Denny Leigey Jr., the owner of the bar 35 miles northwest of State College, had offered a two-pound burger for years and conceived of the six-pounder after his daughter went to college and phoned him about a bar that sold a four-pounder.
But nobody had finished the big burger in the three-hour time limit since it was introduced on Super Bowl Sunday 1998 not even competitive eater Eric "Badlands" Booker. The 420-pound Booker who has eaten such things as 49 glazed doughnuts in eight minutes and two pounds of chocolate bars in six minutes tried three times to eat the burger and finally did on his third effort.

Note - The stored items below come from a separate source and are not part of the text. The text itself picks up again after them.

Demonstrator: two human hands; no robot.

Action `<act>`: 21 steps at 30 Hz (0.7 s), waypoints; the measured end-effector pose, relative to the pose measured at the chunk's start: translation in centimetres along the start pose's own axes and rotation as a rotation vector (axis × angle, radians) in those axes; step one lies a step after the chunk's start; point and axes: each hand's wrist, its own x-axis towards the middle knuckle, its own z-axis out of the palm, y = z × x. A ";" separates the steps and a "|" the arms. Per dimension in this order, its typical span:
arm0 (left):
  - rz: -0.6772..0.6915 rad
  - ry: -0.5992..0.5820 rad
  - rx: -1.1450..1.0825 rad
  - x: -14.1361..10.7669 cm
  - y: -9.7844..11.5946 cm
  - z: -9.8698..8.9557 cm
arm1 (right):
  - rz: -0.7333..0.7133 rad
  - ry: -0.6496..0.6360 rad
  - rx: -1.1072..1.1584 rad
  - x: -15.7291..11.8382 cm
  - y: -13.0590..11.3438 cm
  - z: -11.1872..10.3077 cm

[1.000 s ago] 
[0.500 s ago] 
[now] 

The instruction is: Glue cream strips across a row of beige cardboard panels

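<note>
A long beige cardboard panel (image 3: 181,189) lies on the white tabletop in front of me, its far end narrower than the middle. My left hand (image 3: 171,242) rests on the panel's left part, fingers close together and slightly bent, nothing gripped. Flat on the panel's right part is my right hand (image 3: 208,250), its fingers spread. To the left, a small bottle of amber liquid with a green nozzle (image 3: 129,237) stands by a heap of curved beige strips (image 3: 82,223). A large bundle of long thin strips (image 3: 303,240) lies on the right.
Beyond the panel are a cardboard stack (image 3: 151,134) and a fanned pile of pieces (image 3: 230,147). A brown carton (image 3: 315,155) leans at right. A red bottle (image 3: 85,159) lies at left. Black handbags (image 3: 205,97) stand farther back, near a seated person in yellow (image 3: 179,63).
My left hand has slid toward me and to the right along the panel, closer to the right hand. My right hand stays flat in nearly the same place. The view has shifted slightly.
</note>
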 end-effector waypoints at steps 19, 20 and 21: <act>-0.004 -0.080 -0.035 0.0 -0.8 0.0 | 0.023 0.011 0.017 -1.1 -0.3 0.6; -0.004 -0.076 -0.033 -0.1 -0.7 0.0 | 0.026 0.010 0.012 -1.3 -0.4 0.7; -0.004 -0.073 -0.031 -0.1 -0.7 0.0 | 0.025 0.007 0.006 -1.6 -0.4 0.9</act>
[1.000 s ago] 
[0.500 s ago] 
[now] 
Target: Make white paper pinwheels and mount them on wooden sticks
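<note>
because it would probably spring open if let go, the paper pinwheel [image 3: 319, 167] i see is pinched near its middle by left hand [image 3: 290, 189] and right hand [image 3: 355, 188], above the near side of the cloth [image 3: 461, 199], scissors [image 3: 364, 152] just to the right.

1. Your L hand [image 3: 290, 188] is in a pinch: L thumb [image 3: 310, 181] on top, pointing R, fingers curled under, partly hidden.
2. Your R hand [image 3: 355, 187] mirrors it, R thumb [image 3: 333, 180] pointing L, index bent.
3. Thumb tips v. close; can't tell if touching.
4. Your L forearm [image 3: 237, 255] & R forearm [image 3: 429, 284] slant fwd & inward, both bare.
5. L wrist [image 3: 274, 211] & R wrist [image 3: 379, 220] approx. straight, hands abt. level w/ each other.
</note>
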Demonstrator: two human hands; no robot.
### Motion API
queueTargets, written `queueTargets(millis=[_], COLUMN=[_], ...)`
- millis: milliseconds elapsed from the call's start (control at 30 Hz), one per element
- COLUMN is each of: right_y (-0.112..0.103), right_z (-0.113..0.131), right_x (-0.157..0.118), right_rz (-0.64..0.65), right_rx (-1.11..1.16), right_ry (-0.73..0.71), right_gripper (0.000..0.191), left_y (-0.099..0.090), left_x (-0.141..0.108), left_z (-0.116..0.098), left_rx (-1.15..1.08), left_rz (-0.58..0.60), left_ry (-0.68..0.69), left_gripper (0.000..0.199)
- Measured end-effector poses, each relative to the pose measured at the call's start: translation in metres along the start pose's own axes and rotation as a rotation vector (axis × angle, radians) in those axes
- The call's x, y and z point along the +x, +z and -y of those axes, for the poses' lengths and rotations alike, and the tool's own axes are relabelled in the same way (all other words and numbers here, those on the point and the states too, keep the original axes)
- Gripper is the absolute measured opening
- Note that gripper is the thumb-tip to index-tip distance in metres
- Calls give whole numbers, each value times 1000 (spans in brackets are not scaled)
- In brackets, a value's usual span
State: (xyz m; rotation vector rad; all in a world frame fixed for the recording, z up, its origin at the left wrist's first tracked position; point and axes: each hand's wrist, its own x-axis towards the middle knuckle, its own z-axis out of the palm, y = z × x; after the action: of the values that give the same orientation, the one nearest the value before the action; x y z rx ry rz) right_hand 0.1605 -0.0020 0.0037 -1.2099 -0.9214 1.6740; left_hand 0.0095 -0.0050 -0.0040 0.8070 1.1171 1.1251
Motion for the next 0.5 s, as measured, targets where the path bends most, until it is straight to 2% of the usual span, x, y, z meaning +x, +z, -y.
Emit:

But it took Booker 7 1/2 hours.
The burger takes 45 minutes to cook, and those who try to meet the three-hour limit must use no utensils and eat all of these fixins: one large onion, two whole tomatoes, one half head of lettuce, 1 1/4 pounds of cheese, top and bottom buns, and a cup each of mayonnaise, ketchup, mustard, relish, banana peppers and some pickles.
Leigey said he was pretty sure somebody would meet his burger challenge, though he didn't have a petite woman in mind.
"I wouldn't have made it if I didn't think it was possible," Leigey said.
For her trouble, Stelnick got a special certificate, a T-shirt and other prizes and as advertised Leigey picked up the $23.95 tab for the burger.
I think I'm in love.
how cute.........but I'm 200 lbs and have downed a 100 lb woman before.......does that count
Perhaps this might make your ping list?
Meanwhile, 105-pound Sonya "The Black Widow" Thomas, 36, of Alexandria, Va., could relish two new records: She ate more hot dogs -- 32 -- than any other woman and any other American in the contest's history
Is that her? Is that the one that ate that burger!
Is that her? Is that the one that ate that burger!
I guess she should've consulted you in advance, Captain Sanctimony.
And then this cute midget eats the biggest commercial hamburger in history.
None of this computes.
Afterwards, she must have looked about eight months pregnant.
This is not surprising to me. My 103lb daughter can eat more than any person I know. The all-you-can-eat buffet's laugh when they see her enter, then cheer when she leaves.
My sister weighs about 105lbs and she can really pack away the food too. She eats very fast and I have no idea where she has the room to put it all.
Watch out for hungry, little-bitty, skinny women. Ye Old 96er. This was the nearest contender last June:
" Amazingly, the pub's all-time burger-chomping champ came in the slim form of 90-pound Lori Weiss. Lori came close to eating one tenth of her own bodyweight, but unfortunately the hard-eating lady couldn't find room for the bottom of the bun."
Wow! It seems like these little hundred pound girls are better at the eating contests than the 350 lb. men who used to win prizes for championship eating contests.
I can't explain it, but some of us tiny people have an appetite. I weigh about 107, and I can eat like there is no tomorrow. My excuse is that I have the metabolism of a hummingbird.